「中身を逃がしてやれ。一緒に壺も投げ入れてやるといい」

「はい。場所はどこにしますか?」

 梓晴の問いかけに対し、香月は壺を見つめたまま無言になる。

 ……辿れ。

 気を張り巡らせる。

 道術を嗜まず、道術よりも簡易な呪術にも慣れていない気配を探るのは簡単だ。痕跡を消さなければならないと知らない相手の居場所を探るなど、香月にとって息をするように簡単なことだった。

 ……後宮内。指示役の侍女と従う下女が複数いるな。

 後宮内を行き来している姿が脳裏に映し出される。

 寵愛の噂を聞きつけ、あちらこちらに歩いて回り、使用できそうな虫を集めて回ったのだろう。

 ……玄武宮で人の手を介したか。

 玄武宮の内通者に手渡しをしたのだろう。

 ……言い逃れはさせてあげられないな。

 内通者に同情の余地はない。

 だが、内通者は壺の中身がわからず、置き場所もわからず、指示を仰ぐ為にその場を離れることにしたようだ。その際、とりあえず入り口に壺を置いていったのだろう。

「簡単に鼠が尻尾を出したな」

 想定外の早さだった。

 香月は思わず笑ってしまう。

「せっかくだ。文を添えておこうか」

「文ですか? 蟲毒もどきをお返ししますとでも書いておきましょうか?」

「いや。
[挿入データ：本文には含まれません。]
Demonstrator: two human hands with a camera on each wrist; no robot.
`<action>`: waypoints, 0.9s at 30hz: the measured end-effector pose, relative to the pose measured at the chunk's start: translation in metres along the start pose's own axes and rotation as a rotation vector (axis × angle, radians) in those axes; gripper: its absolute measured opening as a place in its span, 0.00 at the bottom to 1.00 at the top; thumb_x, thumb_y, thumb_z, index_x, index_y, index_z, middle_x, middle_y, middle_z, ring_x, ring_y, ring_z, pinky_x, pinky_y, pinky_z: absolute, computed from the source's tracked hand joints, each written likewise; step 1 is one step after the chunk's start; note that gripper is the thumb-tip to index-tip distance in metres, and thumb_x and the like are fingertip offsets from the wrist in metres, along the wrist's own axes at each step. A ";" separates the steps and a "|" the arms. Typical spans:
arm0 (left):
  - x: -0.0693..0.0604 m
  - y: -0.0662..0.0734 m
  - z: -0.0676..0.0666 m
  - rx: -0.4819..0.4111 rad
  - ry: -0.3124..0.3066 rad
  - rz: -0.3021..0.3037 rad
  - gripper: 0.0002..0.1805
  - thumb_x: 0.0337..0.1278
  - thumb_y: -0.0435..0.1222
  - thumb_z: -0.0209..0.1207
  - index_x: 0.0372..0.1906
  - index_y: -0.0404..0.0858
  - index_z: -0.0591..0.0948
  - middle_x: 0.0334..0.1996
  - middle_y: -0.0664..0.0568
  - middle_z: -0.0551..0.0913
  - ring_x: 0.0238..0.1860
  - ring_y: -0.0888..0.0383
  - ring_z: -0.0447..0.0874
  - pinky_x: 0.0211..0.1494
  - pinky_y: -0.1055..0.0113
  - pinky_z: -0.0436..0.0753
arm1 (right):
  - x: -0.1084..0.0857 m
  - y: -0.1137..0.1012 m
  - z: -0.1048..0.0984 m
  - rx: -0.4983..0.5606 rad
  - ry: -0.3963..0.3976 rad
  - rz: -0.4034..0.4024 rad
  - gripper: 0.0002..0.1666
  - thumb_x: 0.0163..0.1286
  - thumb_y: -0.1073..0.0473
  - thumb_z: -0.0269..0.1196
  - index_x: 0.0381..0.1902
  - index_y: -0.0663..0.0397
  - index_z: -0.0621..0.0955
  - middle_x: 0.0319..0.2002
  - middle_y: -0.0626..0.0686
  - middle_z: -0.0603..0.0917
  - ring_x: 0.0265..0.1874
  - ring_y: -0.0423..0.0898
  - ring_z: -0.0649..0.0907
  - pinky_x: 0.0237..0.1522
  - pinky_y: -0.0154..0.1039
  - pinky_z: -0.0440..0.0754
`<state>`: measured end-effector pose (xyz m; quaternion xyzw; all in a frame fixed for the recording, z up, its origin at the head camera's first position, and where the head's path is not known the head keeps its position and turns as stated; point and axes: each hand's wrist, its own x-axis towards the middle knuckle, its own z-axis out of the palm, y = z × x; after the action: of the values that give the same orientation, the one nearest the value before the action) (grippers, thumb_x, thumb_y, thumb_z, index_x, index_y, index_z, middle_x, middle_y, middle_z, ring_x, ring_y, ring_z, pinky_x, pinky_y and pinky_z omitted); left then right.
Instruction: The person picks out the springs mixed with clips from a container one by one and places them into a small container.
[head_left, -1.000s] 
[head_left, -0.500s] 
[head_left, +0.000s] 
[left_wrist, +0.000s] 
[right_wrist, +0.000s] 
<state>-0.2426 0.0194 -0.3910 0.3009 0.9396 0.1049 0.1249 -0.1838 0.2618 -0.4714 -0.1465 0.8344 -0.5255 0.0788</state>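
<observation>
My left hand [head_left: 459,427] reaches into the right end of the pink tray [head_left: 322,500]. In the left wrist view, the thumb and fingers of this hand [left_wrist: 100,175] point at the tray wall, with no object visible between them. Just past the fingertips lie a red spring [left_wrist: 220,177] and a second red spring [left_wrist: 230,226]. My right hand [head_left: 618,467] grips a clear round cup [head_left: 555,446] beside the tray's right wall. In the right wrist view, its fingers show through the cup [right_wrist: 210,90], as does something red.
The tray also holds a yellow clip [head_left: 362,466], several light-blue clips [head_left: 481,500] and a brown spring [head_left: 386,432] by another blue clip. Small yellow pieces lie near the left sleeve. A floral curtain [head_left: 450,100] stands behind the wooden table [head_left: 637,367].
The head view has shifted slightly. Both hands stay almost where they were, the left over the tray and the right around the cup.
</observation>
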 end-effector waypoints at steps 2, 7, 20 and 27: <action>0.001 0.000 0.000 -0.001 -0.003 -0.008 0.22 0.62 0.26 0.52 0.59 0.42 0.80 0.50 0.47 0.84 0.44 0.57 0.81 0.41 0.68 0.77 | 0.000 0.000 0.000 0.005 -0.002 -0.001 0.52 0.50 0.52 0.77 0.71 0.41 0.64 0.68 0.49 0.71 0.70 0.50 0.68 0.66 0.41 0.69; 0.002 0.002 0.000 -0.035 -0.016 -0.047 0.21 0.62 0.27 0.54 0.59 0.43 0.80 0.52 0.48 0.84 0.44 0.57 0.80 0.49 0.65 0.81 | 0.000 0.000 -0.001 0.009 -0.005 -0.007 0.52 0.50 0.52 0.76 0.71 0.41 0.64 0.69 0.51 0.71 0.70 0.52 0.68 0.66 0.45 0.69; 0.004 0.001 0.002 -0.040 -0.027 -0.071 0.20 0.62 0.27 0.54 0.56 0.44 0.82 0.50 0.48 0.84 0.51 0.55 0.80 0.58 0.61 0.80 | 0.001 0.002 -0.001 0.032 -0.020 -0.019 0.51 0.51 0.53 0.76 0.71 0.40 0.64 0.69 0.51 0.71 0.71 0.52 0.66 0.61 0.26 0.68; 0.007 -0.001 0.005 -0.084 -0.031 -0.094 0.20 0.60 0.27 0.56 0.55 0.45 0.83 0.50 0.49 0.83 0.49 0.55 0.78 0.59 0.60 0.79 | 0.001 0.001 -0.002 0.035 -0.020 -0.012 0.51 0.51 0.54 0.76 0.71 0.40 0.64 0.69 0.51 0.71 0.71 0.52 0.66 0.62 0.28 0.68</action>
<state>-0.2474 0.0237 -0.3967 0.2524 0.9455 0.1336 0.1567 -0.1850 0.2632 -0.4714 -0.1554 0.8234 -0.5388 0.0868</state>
翠蘭姉上の分もお返ししますと書いておこう」

 一夜の噂を聞きつけただけならば、行動が異様なまでに早い。

 事前に香月の侍女を買収していたことも考えると、翠蘭を追い詰めた人物と同一犯か、もしくは共犯者の可能性が高かった。

「翠蘭姉上は恐ろしい思いをさせられたことだろう」

 香月とは違い、翠嵐は道術や呪術の知識がなかった。

 誰一人、味方のいない中、虫が入れられた壺を置かれた時には泣き叫ぶほどの恐怖を味わったかもしれない。

「玄家を敵に回したことを後悔させなけれならない」

 香月は翠蘭の仇を討つと決めていた。

 玄家がそれを望んでいないと知っていたものの、翠蘭の死をあやふやなものにしておきたくはなかった。